Gates Open Research (Mar 2024)

Nasopharyngeal Dysbiosis Precedes the Development of Lower Respiratory Tract Infections in Young Infants, a Longitudinal Infant Cohort Study [version 2; peer review: 1 approved, 2 approved with reservations]

  • William Evan Johnson,
  • Daniel Segrè,
  • Christopher J Gill,
  • William MacLeod,
  • Donald M Thea,
  • Tyler Faits,
  • Rotem Lapidot,
  • Mushal Allam,
  • Arshad Ismail,
  • Geoffrey Kwenda,
  • Lawrence Mwananyanda,
  • Zamantungwak Khumalo,
  • Ruth Nakazwe,
  • Zachariah Mupila

Journal volume & issue
Vol. 6

Abstract

Read online

Background Infants suffering from lower respiratory tract infections (LRTIs) have distinct nasopharyngeal (NP) microbiome profiles that correlate with severity of disease. Whether these profiles precede the infection or are a consequence of it, is unknown. In order to answer this question, longitudinal studies are needed. Methods We conducted a retrospective analysis of NP samples collected in a longitudinal birth cohort study of Zambian mother-infant pairs. Samples were collected every two weeks from 1-week through 14-weeks of age. Ten of the infants in the cohort who developed LRTI were matched 1:3 with healthy comparators. We completed 16S rRNA gene sequencing on the samples each of these infants contributed and compared the NP microbiome of the healthy infants to infants who developed LRTI. Results The infant NP microbiome maturation was characterized by transitioning from Staphylococcus dominant to respiratory-genera dominant profiles during the first three months of life, similar to what is described in the literature. Interestingly, infants who developed LRTI had distinct NP microbiome characteristics before infection, in most cases as early as the first week of life.

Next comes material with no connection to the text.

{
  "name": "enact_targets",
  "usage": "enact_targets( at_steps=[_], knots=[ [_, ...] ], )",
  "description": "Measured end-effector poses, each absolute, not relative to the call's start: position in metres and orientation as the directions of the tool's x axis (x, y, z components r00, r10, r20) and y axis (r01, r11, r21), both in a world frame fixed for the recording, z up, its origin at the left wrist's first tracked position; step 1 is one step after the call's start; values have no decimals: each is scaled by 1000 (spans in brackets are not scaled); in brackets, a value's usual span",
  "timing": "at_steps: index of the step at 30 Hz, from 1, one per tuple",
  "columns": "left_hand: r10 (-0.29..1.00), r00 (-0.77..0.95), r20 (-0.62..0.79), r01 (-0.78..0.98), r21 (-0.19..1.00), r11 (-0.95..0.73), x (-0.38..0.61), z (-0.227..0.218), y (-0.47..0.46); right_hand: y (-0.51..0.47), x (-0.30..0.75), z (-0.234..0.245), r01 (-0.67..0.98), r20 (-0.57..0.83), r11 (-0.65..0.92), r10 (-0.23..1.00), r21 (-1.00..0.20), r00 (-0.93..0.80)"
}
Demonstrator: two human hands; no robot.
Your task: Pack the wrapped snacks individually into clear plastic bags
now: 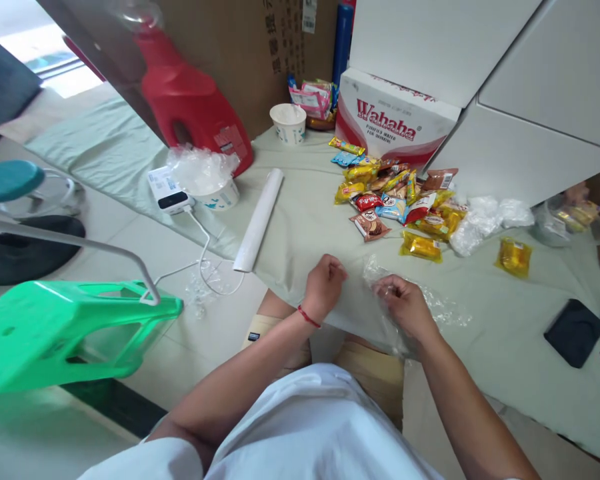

Their NP microbiome was characterized by the presence of Novosphingobium, Delftia, high relative abundance of Anaerobacillus, Bacillus, and low relative abundance of Dolosigranulum, compared to the healthy controls. Mothers of infants with LRTI also had low relative abundance of Dolosigranulum in their baseline samples compared to mothers of infants that did not develop an LRTI. Conclusions Our results suggest that specific characteristics of the NP microbiome precede LRTI in young infants and may be present in their mothers as well. Early dysbiosis may play a role in the causal pathway leading to LRTI or could be a marker of underlying immunological, environmental, or genetic characteristics that predispose to LRTI.